Son inimaginables las cosas que veremos y viviremos, pero el apóstol Juan, en el libro de Apocalipsis, dejó registrado que allá no se encontrarán las lágrimas, la muerte, el llanto o el dolor.

«Y oí una gran voz del cielo que decía: He aquí el tabernáculo de Dios con los hombres, y Él morará con ellos; y ellos serán Su pueblo, y Dios mismo estará con ellos como su Dios. Enjugará Dios toda lágrima de los ojos de ellos; y ya no habrá muerte, ni habrá más llanto, ni clamor, ni dolor; porque las primeras cosas pasaron» (Apocalipsis 21:3-4).

 

¿Quién podrá vivir en este lugar?

 

El obispo Edir Macedo explica que este lugar aguarda a todos los que han vencido el pecado, el mundo y a sí mismos.
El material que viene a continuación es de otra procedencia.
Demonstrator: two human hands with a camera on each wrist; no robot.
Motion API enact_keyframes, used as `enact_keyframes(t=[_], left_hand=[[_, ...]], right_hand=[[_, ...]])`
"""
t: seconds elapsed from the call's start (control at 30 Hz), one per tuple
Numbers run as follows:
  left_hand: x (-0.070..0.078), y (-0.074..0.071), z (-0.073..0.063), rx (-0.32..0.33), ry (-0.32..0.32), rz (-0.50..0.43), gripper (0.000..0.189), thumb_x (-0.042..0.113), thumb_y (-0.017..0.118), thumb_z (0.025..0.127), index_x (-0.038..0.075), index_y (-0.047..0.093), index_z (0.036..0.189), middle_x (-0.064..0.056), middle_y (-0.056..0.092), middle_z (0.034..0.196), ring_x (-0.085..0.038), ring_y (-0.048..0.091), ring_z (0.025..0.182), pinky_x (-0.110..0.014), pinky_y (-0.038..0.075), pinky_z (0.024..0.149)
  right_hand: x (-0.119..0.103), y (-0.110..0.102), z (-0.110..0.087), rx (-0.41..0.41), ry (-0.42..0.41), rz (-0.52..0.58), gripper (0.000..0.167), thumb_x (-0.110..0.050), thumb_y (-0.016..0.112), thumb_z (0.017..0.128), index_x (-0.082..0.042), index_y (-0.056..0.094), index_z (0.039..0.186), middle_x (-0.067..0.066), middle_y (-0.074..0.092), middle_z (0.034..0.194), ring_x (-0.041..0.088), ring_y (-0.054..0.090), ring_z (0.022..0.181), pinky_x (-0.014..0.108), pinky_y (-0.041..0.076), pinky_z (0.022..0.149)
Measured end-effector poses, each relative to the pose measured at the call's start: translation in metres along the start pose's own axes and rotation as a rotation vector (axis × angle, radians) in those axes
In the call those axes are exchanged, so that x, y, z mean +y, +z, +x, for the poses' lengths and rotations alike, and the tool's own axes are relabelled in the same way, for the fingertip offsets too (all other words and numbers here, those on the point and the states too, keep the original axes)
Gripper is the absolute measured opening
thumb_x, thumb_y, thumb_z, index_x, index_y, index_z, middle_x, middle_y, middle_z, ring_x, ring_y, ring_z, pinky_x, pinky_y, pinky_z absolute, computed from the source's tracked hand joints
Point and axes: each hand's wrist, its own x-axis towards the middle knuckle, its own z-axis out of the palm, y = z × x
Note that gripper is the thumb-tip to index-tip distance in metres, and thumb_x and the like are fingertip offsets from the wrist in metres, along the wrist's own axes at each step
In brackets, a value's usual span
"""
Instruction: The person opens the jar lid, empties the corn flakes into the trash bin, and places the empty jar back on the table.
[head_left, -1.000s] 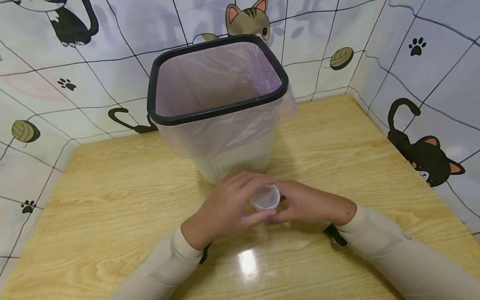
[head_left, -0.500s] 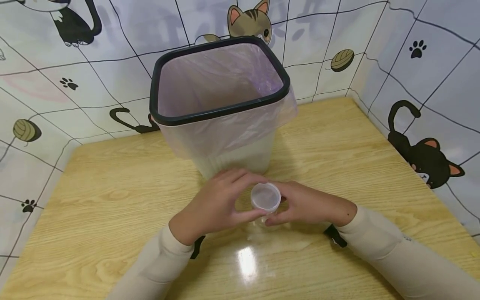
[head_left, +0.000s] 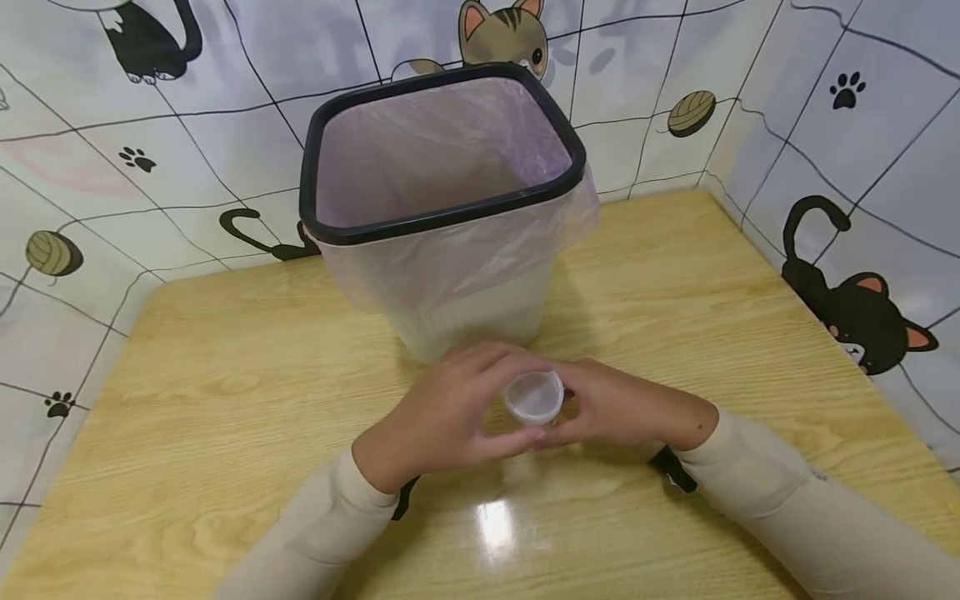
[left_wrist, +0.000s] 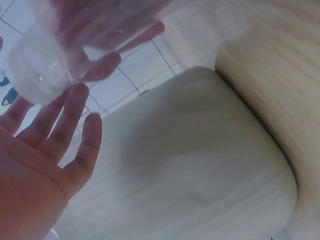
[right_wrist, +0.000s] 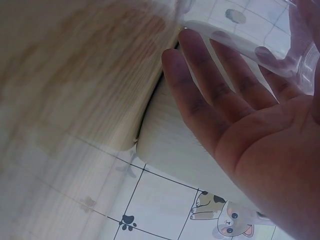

«La condición para vivir en este hogar celestial es ser una nueva criatura, y eso solo es posible por medio del nuevo nacimiento, conforme a las Palabras del Señor Jesús», resaltó. (Lee Juan 3:3).

 

Por esa razón, no es suficiente desear pasar la eternidad en el Reino de los Cielos. Es necesario, día tras día, sacrificar la Tierra tu propia voluntad y perseverar en la fe para que, en el porvenir, vivir frente a frente con Dios —sirviéndolo por toda la eternidad— sea una realidad y no solo un deseo.

Recuerda: este lugar está siendo preparado para aquellos que aman a Dios. Y quien Lo ama, hace Su voluntad.